The extent to which managerial economies can be enjoyed depends on the efficiency of the manager. Computer network, telex machines, fax machines, electronic mail services may be used for this purpose to save time, money and effort.
(e) Marketing Economies:
As the firm expands in its size, it is able to buy raw materials at cheaper rates as it buys regularly and in bulk quantities. It can secure concessions from railways and transport companies. It also enjoys prompt delivery, careful attention and considerate treatment from all intermediaries. It can even have its own transportation and distribution system, which avoids uncertainties, irregularities and difficulties from raw material stage to the final finished product stage.
The large firm generally has a separate marketing department manned by experts, who keep records of market trends correctly. They buy and sell on behalf of the firm in favourable market conditions. Thus, a large firm cuts down its selling cost.
It has a wider choice in purchasing too. In this way, marketing economies are reaped by the big firm in its promotional activities involving selling, sales promotion, advertising, etc. and distributional activities including logistics management, dealing with order handling, storage, transportation, etc.
Large firms are also able to undertake extensive market research to identify the needs and changing preferences of the consumers so as to modify the attributes and features of the existing products or develop new products accordingly.
In house research and development department with trained research staff may be created for this purpose. This department may do in house innovations and inventions in production process and in the product itself for appreciable increase in production and sales.
(f) Financial Economies:
The large firm with a large asset base and goodwill in the market is able to secure the necessary funds either as block capital or for meeting the working capital needs of the enterprise. It can float debentures and get them subscribed by the public. It can borrow from the banks and other financial institutions at relatively cheaper rates. Such opportunities are not available to small firms.

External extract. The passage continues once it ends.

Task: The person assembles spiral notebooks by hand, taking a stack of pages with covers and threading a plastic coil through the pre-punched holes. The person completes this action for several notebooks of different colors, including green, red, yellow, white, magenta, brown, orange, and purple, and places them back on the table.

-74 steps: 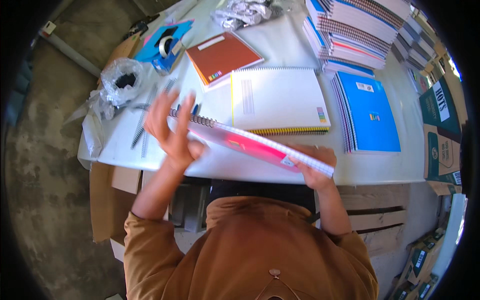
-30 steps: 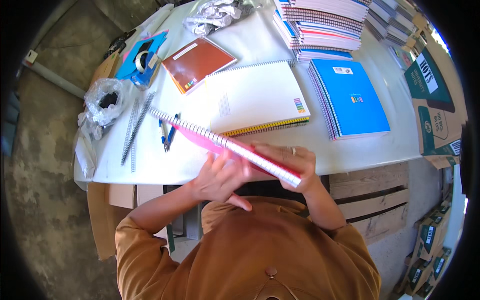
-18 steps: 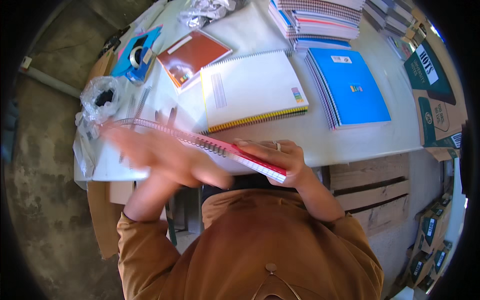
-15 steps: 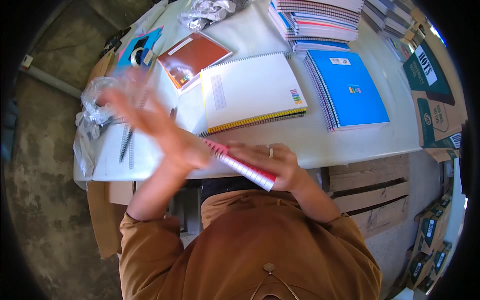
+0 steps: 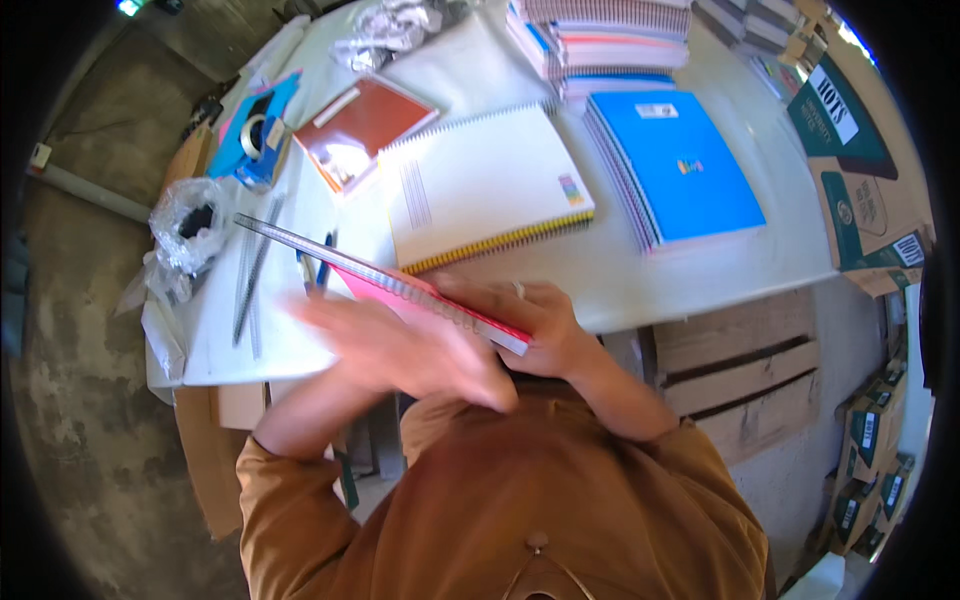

(g) Risk and Survival Economies:
Every firm has to face general and particular risks for its existence. While former occur during general business depression due to insufficient demand, latter refer to market fluctuations for a product. Small firms cannot survive in the face of such risks and go into liquidation.
Large firms, on the other hand, not only absorb such shocks (both minor and major), but also diversify their output, sources of supply, market and processes of manufacture. A large firm can withstand the risk of changing consumer’s tastes and preferences.
(h) Economies of Employee Welfare Schemes:
A large firm with adequate resources can provide employee welfare facilities for its managerial and technical staff, both within and outside the factory. Free or subsidised lunch, uniform, recreation rooms, creches for the children of the working women, provision of housing, medical and educational facilities for employees and their families also improve the working conditions of the employees.
These measures enhance the motivation, morale and commitment of the employees to the firm and its objectives. All this raises the efficiency of the human capital and hence production.